En la antigüedad clásica el tema del debate político era de sumo interés y era a través de la oratoria que los temas se ventilaban.

Es por eso que para ellos el tema de la lógica y las falacias era de suma importancia ya que una cosa era argumentar con razones sólidas y una muy distinta utilizar “mañas” para ganar una discusión.

Desafortunadamente esa es la estrategia utilizada por la mayoría de los activistas de Facebook, personajes de dudosa originalidad ya que la gran mayoría podrían ser tan solo teclados mercenarios al servicio de las diferentes causas.

¿Te suenan las palabras “Queso de puerco” o “Pinto”? Esas son las que están utilizando para describir al recién destapado candidato priista José Antonio Meade.
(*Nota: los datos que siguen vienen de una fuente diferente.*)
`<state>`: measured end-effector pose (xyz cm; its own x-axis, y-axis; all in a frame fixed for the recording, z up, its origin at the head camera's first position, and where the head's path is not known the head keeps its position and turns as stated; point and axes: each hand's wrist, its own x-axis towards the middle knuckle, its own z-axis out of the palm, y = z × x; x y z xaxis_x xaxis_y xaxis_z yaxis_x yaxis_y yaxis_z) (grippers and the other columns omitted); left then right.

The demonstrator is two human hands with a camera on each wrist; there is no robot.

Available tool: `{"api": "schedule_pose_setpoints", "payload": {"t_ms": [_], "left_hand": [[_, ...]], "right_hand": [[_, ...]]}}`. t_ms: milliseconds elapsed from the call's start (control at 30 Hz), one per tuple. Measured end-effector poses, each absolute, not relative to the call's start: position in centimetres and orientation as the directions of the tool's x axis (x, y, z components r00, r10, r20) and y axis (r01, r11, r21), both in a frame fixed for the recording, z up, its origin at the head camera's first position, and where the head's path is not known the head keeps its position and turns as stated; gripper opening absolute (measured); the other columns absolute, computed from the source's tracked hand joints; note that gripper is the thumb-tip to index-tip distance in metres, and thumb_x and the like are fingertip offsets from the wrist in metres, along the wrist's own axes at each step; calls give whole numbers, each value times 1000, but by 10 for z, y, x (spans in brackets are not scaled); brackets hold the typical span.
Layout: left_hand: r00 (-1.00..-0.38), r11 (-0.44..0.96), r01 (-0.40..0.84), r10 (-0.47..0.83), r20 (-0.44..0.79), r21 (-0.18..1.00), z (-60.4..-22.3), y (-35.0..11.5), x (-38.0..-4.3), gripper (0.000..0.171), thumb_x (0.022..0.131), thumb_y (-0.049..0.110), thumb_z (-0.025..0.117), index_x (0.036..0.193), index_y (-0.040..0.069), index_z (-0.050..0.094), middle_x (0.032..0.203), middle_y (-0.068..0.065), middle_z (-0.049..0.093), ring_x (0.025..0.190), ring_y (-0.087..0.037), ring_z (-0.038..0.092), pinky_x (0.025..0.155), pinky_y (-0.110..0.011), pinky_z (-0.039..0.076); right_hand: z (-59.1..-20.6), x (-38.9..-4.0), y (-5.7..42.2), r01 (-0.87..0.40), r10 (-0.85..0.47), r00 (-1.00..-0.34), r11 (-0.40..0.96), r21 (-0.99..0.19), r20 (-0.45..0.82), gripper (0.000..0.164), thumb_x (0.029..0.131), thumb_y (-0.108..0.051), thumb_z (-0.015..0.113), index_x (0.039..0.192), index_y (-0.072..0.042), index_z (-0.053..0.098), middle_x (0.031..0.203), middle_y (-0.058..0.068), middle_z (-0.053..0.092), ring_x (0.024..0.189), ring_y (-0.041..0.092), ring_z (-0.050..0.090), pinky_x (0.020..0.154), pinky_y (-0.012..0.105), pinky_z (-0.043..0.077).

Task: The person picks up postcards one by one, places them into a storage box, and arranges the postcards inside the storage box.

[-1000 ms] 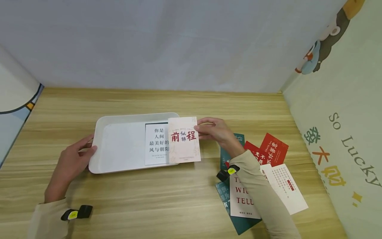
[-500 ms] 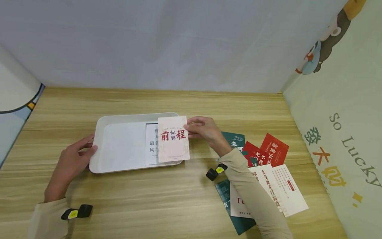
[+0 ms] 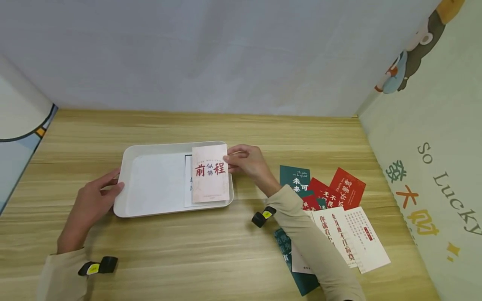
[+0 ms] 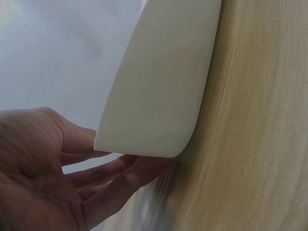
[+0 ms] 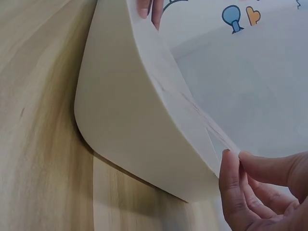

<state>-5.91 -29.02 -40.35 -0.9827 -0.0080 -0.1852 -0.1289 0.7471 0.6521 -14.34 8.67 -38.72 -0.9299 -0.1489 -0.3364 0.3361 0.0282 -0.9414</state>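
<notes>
A shallow white tray (image 3: pixel 154 184) lies on the wooden table (image 3: pixel 180 255), between the two hands. Inside, toward its right-hand end, is a white card (image 3: pixel 188 177) with dark print, mostly covered from above by a pink card (image 3: pixel 210 179); the tray's floor is bare from there across to the left hand (image 3: pixel 90 205).

The pink card reaches leftward from the right hand (image 3: pixel 250 163), which pinches its right edge between thumb and fingers, the printed face up. It is over the tray's right end; whether it touches the white card beneath, I cannot tell. The left hand grips the tray's left end, thumb at the rim and fingertips at the bottom edge.

To the right of the pinching fingers, well apart, a loose spread of green cards (image 3: pixel 293 173), red cards (image 3: pixel 349 188) and cream cards (image 3: pixel 367 240) overlaps, partly hidden by the right sleeve (image 3: pixel 308 238).
</notes>
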Motion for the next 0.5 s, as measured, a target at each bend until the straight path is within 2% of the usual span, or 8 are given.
{"api": "schedule_pose_setpoints", "payload": {"t_ms": [500], "left_hand": [[-978, 738, -153, -17, -209, 657, -405, -290, -60, 56, 111, 22, 49, 158, -6, 36, 144, -44, 49, 128, -61, 53, 100, -67, 49]], "right_hand": [[-385, -140, 70, 246, -116, -958, 136, -960, -262, 19, 91, 5, 77, 107, 11, 70, 81, 9, 70, 58, 11, 67, 63, 29, 63]]}}
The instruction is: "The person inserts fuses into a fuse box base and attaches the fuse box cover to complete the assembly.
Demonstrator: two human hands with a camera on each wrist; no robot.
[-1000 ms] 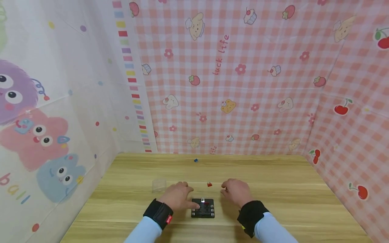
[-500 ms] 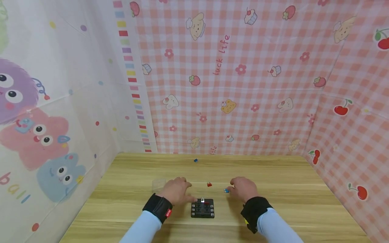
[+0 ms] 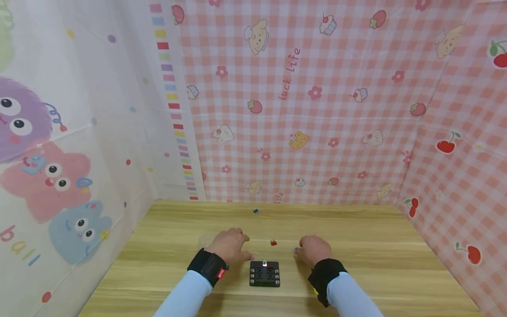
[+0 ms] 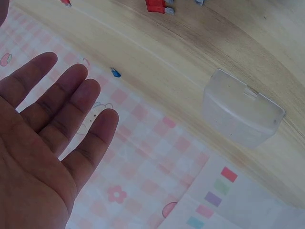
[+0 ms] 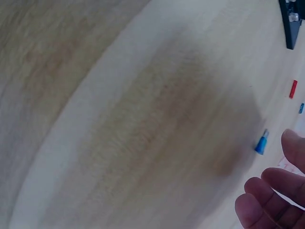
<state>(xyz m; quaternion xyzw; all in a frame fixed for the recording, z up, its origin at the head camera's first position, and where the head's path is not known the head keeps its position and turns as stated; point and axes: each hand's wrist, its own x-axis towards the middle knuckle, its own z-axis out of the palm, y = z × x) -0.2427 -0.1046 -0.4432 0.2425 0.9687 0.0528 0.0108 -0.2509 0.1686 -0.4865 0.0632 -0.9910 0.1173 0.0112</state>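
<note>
A black fuse block (image 3: 264,274) with metal screw terminals lies on the table between my hands. My left hand (image 3: 229,246) hovers behind its left side, the thumb near the block's back left corner. Its fingers (image 4: 81,102) are spread and hold nothing in the left wrist view. My right hand (image 3: 315,250) is low over the table to the right, fingers loosely curled. A small blue blade fuse (image 5: 261,142) lies close to the right thumb, with a visible gap from it. A red blade fuse (image 3: 273,242) lies behind the block.
Another blue fuse (image 3: 255,211) lies toward the table's back edge. A clear plastic cover (image 4: 243,109) sits beyond my left hand. Another red fuse (image 4: 155,5) shows at the left wrist view's top edge. Patterned cloth (image 3: 301,110) walls the back and sides.
My left thumb has drawn back off the fuse block. The right hand moved right, bringing the blue fuse into view, then shifted slightly back left beside it.
</note>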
Por supuesto que para Andrés Manuel López Obrador existen desde hace tiempo lindezas como “la Peja” o “el Mesías tropical” entre muchísimas más.

Que la víctima no tenga el atrevimiento de ser mujer por que la fuerza y la violencia de los insultos se multiplica por diez.

A este tipo de ataques los clásicos los llamaban ad hominem que, literalmente, significan “al hombre”. La estrategia es que una de las partes que discute, al quedarse sin argumentos, opta por atacar al contrincante utilizando epítetos que normalmente son peyorativos e insultantes.

Es una muestra clara de que las ideas se han acabado y, ante la desesperación, lo único que queda es insultar y sobajar al contrario.

Aunque esto puede sonar muy fuerte, sobre todo a la hora de una discusión, es una de las más grandes muestras de debilidad argumentativa. Una clara señal de que la causa se ha perdido.

¿Qué hacer ante los que insultan?

Tratarlos de la misma manera que el taxista que se enoja y nos menta la madre porque nos pusimos frente a él: ignorarlos.